Vivian Green: See but you’re missing a very important part of it. See we do argue about this obviously. You’re missing the part that I don’t blame anybody else but me because I feel like I should have spoken up when I didn’t, but I was young on a major label. Everyone is telling you everything is great and you don’t think about what impact it will have in the long run. I don’t think I understood some of the choices and decisions that were made, were things that people would try to hold me to for the rest of my existence. That has become an issue. Not just somebody liking something. Don’t expect me to want to stay in the little tiny box you put me in that I never fit in the first place. Like when someone comes to my concert and cries because I performed an uptempo song and we did dance moves. She told me that wasn’t me.

Kwame: She performed “Get Right Back to my Baby” and her and the background singers do a dance routine. During the meet and greet, this lady came up crying, she couldn’t believe she got on stage and had fun! All she wants is “Emotional Rollercoaster”. I’ve also been to Prince shows and people got mad he didn’t wear purple that day!

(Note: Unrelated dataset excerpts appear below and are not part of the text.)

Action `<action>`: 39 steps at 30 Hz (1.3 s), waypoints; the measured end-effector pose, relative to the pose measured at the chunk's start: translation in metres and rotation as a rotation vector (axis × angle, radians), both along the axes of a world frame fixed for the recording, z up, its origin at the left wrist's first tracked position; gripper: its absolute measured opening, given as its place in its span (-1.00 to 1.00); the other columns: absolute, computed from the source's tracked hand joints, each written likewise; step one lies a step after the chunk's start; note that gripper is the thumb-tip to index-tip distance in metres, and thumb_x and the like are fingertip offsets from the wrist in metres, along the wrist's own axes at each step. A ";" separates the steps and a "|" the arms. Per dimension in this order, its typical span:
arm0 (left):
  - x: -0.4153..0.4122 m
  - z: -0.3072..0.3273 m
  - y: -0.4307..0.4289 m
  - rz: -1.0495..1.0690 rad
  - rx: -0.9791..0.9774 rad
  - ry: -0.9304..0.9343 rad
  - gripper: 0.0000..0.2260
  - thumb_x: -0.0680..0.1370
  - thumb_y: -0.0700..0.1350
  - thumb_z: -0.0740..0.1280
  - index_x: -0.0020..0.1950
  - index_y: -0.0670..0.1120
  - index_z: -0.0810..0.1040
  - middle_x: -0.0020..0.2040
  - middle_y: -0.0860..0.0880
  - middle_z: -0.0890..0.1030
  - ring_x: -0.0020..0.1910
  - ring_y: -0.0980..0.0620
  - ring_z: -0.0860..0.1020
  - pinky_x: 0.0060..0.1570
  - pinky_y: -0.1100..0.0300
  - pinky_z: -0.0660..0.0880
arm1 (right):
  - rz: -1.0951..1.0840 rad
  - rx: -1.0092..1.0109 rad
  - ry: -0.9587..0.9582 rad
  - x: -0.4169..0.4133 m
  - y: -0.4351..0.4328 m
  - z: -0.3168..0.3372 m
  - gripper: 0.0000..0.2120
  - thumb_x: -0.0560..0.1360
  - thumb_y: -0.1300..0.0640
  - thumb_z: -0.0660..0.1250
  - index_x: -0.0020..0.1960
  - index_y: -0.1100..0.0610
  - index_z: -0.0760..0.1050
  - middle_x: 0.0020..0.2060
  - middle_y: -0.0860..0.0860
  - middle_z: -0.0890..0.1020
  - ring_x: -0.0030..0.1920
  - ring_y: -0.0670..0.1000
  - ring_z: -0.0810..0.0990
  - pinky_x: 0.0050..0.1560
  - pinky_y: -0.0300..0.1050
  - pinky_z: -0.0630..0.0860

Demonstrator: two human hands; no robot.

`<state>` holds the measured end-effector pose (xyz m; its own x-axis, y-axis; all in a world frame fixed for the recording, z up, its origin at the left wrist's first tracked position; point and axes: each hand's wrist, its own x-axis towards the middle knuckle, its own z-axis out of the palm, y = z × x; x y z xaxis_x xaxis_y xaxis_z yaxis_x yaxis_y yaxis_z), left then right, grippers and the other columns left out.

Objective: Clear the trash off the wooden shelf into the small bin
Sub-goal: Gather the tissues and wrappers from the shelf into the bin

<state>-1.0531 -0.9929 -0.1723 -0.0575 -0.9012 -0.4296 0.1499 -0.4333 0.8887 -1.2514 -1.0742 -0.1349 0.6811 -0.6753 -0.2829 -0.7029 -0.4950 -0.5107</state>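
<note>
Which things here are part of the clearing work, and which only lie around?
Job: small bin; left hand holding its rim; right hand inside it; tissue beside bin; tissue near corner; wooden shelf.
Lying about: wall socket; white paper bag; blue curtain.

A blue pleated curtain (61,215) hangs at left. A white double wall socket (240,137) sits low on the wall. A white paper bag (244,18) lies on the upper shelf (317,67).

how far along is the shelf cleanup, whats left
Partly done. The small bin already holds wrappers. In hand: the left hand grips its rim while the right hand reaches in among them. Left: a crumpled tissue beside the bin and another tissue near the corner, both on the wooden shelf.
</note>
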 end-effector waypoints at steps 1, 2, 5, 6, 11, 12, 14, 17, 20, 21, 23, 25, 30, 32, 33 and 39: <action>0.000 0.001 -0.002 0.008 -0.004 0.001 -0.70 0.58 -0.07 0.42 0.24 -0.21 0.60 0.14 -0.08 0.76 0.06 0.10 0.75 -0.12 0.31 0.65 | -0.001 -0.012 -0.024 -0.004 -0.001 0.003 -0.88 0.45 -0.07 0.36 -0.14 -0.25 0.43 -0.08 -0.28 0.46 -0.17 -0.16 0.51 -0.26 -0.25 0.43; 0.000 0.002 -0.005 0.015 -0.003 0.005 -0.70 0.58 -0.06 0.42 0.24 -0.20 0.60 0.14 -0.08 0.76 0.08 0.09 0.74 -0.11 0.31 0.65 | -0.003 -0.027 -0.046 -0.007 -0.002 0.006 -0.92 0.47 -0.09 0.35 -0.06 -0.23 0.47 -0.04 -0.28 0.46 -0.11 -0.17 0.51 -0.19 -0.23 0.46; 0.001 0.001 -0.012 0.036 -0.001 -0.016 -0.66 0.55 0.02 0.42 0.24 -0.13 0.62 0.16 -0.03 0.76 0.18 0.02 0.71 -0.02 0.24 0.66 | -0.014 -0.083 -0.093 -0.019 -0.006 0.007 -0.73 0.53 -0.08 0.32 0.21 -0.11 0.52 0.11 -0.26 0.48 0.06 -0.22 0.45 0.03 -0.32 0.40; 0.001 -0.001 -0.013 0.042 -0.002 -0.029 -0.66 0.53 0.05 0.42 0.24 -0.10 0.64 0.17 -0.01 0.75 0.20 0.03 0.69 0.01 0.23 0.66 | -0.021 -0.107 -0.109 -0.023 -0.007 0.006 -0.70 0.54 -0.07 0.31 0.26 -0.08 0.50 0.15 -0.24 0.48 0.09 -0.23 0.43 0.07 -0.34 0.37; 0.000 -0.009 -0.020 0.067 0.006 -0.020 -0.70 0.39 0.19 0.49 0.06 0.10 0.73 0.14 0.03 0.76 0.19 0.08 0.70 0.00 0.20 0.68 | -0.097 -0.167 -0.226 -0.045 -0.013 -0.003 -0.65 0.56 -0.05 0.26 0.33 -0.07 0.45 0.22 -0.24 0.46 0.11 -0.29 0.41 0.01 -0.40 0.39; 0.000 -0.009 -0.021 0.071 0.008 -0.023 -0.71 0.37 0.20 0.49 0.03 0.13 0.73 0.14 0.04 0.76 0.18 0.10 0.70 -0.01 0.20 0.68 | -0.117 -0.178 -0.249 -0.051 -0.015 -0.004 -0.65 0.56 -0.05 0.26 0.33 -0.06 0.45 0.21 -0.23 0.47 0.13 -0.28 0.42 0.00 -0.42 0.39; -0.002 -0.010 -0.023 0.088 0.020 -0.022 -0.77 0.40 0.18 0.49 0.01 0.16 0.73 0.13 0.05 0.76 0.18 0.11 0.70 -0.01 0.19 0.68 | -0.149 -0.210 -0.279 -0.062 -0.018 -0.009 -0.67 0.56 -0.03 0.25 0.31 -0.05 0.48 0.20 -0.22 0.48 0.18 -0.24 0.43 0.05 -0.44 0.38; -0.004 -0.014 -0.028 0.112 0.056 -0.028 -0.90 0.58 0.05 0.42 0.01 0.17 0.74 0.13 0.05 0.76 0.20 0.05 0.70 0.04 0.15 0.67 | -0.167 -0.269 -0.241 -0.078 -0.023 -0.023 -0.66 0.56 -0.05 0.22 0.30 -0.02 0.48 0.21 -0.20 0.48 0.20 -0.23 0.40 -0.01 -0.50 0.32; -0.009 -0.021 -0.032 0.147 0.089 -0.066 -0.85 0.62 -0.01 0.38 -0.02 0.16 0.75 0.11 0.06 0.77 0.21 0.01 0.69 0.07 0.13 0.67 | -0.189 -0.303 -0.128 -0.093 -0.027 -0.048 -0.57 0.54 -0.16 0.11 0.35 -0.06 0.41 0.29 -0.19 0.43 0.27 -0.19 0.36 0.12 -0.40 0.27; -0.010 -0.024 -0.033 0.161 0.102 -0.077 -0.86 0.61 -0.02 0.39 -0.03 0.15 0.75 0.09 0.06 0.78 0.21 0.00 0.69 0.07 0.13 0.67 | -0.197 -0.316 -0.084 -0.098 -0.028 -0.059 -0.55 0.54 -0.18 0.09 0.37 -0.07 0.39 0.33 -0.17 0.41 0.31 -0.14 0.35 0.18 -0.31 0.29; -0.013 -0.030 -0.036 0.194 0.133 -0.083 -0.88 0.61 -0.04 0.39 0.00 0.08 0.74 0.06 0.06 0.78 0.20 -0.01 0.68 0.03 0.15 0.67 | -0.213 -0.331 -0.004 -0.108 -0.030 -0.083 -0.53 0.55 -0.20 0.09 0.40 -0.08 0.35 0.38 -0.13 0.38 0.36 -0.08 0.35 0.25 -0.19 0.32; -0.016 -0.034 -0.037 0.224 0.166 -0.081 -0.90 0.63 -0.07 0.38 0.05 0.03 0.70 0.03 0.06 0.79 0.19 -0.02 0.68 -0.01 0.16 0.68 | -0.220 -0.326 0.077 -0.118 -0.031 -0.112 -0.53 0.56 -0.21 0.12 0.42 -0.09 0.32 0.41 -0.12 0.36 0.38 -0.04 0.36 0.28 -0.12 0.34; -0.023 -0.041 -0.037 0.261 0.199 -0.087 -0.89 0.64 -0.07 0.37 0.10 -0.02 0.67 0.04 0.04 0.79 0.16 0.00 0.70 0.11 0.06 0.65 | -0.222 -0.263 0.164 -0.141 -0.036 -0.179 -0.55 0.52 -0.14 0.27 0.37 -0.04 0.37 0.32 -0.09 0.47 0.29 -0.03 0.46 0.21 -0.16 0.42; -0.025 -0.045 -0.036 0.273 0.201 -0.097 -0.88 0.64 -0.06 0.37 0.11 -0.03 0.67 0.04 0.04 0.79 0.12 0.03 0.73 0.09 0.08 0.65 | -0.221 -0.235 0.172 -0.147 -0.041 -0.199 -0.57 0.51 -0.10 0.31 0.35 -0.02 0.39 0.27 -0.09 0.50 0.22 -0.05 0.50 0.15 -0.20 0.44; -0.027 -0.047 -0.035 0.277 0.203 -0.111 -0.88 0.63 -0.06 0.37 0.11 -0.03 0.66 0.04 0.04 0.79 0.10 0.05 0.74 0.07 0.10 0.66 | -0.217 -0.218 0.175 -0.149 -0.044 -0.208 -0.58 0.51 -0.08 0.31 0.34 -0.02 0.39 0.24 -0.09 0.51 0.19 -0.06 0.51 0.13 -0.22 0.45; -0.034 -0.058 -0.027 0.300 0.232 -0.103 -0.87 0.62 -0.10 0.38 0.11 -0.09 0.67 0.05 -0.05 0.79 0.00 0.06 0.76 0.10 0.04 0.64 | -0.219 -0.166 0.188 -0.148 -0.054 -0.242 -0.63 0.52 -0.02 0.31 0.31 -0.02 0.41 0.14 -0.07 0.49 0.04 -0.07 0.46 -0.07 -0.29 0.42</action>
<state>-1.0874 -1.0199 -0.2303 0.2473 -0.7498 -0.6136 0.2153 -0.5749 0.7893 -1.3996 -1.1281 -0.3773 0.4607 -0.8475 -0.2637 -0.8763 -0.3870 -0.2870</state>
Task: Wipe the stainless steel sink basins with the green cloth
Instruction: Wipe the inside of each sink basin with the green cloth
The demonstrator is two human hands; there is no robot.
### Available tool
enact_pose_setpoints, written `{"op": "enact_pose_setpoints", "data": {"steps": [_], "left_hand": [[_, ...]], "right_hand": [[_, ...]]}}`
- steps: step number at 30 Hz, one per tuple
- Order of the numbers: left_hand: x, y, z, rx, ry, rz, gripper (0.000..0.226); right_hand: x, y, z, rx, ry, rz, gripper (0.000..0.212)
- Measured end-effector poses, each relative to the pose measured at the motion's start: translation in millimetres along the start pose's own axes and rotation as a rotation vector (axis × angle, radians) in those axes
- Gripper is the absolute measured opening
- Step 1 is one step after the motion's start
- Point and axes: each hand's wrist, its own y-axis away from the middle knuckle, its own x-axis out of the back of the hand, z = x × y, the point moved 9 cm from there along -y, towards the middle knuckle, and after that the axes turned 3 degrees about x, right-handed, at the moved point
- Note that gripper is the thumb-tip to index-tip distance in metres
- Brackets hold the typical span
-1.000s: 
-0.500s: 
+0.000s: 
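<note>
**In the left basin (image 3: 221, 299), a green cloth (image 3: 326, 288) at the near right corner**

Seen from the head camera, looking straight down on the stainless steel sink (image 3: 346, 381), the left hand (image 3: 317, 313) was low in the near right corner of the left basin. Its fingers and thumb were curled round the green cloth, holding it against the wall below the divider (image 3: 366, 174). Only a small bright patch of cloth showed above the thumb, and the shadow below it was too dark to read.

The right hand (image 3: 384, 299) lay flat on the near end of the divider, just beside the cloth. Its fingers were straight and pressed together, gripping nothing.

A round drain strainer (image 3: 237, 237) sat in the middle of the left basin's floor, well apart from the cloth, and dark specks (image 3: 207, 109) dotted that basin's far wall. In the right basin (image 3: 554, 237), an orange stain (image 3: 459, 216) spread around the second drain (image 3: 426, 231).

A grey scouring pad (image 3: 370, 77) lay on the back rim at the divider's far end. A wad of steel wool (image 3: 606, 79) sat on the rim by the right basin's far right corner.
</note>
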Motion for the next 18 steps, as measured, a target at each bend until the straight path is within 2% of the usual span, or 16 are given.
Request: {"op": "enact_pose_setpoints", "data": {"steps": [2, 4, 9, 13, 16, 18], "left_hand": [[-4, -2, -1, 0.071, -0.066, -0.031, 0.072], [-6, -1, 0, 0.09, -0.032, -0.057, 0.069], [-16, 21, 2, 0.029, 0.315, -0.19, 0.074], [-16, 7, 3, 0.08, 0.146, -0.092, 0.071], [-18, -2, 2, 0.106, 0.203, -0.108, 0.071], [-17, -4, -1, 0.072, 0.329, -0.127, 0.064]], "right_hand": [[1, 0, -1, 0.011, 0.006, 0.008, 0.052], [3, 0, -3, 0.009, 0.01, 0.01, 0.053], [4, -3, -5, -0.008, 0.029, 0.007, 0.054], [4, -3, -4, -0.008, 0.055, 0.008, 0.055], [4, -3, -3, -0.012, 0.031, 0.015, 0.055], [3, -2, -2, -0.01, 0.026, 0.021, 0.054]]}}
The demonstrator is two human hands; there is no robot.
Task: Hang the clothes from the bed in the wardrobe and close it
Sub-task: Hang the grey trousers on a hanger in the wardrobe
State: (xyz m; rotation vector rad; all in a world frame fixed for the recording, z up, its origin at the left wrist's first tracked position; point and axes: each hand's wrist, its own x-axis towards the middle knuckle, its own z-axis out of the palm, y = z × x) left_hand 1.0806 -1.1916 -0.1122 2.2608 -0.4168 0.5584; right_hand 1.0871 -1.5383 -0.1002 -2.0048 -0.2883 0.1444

Vivian Green: It’s a good example of people wanting you to stay in one place. It’s crazy for people who get angry if I do something else or decide to not like me anymore because I’m not what they thought I was. Obviously I’ve been willing to deal with all of the repercussions since I never did songs like my first album again. The biggest lesson is you’ve got to be yourself no matter what, and be ready to deal with those consequences. I’d rather do anything but go back to that, it wasn’t me.